---- Input data
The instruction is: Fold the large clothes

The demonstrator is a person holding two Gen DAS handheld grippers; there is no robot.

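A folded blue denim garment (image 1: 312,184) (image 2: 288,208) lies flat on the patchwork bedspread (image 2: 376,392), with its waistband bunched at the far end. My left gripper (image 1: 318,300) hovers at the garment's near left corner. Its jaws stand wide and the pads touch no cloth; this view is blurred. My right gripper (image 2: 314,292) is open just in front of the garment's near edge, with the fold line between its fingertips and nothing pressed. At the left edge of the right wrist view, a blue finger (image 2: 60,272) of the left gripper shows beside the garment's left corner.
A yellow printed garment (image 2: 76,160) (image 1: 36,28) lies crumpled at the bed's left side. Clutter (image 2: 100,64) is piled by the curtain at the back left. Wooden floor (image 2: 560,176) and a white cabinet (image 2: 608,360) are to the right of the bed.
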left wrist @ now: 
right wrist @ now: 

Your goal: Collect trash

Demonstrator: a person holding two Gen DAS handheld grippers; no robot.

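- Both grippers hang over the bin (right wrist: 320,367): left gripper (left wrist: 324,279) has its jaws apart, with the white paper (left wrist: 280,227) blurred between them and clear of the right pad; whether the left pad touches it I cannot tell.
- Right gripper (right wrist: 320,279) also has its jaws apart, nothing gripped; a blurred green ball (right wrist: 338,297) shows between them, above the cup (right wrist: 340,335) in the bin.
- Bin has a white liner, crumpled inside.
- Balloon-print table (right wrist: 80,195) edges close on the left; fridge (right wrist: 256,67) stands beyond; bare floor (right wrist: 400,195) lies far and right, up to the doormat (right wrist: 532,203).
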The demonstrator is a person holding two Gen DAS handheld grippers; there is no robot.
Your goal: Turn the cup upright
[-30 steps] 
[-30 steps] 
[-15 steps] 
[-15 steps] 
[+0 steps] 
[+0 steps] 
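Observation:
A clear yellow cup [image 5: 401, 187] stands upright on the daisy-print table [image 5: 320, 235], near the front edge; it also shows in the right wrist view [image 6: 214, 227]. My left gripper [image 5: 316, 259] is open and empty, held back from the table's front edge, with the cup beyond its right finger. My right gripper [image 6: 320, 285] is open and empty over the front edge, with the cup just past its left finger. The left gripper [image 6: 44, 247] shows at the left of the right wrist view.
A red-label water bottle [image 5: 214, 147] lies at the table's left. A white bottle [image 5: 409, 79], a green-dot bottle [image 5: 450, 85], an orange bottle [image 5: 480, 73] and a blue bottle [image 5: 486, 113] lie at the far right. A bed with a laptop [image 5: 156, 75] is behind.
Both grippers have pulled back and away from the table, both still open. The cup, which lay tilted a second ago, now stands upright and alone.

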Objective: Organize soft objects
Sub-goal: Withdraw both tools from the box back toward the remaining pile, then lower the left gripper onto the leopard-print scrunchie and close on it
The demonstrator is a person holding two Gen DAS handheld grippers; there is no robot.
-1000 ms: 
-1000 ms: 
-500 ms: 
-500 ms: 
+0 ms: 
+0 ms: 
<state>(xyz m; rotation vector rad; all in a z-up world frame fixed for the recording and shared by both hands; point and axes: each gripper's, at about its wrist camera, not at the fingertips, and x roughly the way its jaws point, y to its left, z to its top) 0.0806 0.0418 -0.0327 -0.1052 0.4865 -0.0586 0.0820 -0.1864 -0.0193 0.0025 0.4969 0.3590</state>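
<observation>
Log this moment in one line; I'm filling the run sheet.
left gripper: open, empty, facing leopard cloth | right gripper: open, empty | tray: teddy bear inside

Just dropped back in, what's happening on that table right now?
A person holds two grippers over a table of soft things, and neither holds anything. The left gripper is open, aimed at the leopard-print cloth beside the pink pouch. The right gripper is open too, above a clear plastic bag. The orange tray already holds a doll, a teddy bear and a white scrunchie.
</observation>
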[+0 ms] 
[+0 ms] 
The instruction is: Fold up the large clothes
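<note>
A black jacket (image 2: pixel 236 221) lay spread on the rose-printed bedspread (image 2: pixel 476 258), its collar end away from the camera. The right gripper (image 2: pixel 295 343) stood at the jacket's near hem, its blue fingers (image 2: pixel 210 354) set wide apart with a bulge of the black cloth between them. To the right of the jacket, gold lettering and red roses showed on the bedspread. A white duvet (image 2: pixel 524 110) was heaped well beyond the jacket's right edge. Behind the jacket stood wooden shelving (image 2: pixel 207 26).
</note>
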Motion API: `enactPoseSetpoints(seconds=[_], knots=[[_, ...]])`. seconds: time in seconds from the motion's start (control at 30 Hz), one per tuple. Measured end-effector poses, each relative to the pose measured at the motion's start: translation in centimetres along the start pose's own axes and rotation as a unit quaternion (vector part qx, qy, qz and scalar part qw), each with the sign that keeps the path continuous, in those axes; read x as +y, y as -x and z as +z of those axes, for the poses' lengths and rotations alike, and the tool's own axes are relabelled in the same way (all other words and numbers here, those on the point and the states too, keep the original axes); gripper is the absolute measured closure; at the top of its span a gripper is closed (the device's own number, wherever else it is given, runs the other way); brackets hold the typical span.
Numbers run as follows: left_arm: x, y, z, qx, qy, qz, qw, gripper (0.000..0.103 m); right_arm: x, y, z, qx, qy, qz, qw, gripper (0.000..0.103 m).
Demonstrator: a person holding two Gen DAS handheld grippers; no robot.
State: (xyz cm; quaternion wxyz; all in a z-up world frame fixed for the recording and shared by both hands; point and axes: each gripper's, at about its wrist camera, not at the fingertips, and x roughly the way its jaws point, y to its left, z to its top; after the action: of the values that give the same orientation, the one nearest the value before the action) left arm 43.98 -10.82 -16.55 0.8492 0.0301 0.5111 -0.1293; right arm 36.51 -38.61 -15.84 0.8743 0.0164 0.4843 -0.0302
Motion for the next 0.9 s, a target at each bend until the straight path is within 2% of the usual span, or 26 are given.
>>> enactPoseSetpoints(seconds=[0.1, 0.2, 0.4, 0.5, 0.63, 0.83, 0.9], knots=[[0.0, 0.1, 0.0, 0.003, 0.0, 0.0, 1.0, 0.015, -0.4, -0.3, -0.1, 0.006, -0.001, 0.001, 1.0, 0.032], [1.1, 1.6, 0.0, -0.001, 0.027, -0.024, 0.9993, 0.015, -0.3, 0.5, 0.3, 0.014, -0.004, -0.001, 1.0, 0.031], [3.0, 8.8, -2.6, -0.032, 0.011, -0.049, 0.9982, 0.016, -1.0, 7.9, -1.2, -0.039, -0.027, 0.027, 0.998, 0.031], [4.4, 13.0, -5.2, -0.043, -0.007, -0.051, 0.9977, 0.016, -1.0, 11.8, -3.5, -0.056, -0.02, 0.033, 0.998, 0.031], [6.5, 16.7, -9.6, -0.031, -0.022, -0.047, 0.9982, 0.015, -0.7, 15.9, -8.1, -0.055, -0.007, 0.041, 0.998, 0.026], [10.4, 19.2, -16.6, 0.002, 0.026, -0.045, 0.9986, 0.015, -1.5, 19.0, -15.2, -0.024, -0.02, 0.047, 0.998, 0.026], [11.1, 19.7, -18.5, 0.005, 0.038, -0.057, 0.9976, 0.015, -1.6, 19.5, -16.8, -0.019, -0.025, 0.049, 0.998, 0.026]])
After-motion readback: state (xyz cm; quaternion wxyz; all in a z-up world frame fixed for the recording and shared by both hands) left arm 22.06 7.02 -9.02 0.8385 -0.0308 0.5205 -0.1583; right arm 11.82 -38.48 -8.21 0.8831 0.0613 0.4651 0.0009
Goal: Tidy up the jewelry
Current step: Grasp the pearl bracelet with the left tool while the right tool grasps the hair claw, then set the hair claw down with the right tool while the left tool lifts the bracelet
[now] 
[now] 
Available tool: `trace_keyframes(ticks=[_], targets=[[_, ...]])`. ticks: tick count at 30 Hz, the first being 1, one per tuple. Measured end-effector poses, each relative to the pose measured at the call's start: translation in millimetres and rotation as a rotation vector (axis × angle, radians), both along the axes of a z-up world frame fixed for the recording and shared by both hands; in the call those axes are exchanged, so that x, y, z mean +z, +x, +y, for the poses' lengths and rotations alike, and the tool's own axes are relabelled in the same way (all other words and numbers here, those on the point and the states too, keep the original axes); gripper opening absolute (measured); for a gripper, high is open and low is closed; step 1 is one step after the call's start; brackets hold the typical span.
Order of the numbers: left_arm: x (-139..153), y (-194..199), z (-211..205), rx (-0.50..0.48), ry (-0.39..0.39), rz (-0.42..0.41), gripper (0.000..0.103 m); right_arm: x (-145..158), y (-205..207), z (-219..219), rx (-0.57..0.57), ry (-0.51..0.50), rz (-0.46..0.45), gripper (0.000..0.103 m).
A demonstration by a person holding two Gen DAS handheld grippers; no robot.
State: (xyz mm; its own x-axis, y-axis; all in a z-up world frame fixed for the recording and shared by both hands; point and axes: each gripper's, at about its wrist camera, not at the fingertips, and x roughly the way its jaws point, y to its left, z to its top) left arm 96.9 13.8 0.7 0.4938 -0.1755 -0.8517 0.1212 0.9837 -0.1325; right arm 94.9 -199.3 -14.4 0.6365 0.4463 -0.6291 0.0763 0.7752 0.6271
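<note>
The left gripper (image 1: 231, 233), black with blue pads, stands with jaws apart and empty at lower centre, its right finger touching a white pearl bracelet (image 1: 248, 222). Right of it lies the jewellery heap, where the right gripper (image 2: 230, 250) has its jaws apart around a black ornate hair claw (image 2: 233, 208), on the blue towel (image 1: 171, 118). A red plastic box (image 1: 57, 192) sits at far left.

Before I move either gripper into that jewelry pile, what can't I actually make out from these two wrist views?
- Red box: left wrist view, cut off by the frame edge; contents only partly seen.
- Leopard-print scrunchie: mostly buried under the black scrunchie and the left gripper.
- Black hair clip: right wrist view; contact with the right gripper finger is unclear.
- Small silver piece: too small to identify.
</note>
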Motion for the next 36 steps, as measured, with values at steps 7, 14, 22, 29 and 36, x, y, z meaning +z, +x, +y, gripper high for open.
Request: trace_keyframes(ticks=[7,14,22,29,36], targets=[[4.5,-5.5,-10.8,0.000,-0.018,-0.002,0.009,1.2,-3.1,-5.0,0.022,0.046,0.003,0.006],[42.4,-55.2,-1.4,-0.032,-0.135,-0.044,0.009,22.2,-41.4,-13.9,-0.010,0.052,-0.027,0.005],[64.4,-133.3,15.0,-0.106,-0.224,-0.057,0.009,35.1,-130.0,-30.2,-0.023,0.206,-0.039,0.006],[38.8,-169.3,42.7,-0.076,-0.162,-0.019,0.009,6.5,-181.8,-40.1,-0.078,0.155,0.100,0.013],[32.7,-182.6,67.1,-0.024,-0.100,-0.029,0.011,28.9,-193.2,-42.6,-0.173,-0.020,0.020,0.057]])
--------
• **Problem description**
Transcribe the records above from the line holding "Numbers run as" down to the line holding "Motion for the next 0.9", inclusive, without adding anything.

• **Exercise solution**
Numbers run as follows: left_arm: x, y, z, qx, qy, qz, qw, gripper (0.000..0.103 m); right_arm: x, y, z, qx, qy, qz, qw, gripper (0.000..0.103 m).
Demonstrator: a person holding two Gen DAS handheld grippers; no robot.
State: (xyz cm; quaternion wxyz; all in a z-up world frame fixed for the recording and shared by both hands; point and axes: each gripper's, at about its wrist camera, not at the fingertips, and x roughly the way its jaws point, y to its left, z to its top; after the action: of the values that give the same orientation, the one nearest the value before the action) left arm 43.98 -10.82 -16.55 0.8492 0.0301 0.5111 -0.1293; right arm 36.51 -38.61 -15.84 0.8743 0.0164 0.4843 -0.0302
Motion for the next 0.9 s, a target at each bend until the straight path is within 2% of the usual span, or 26 are given.

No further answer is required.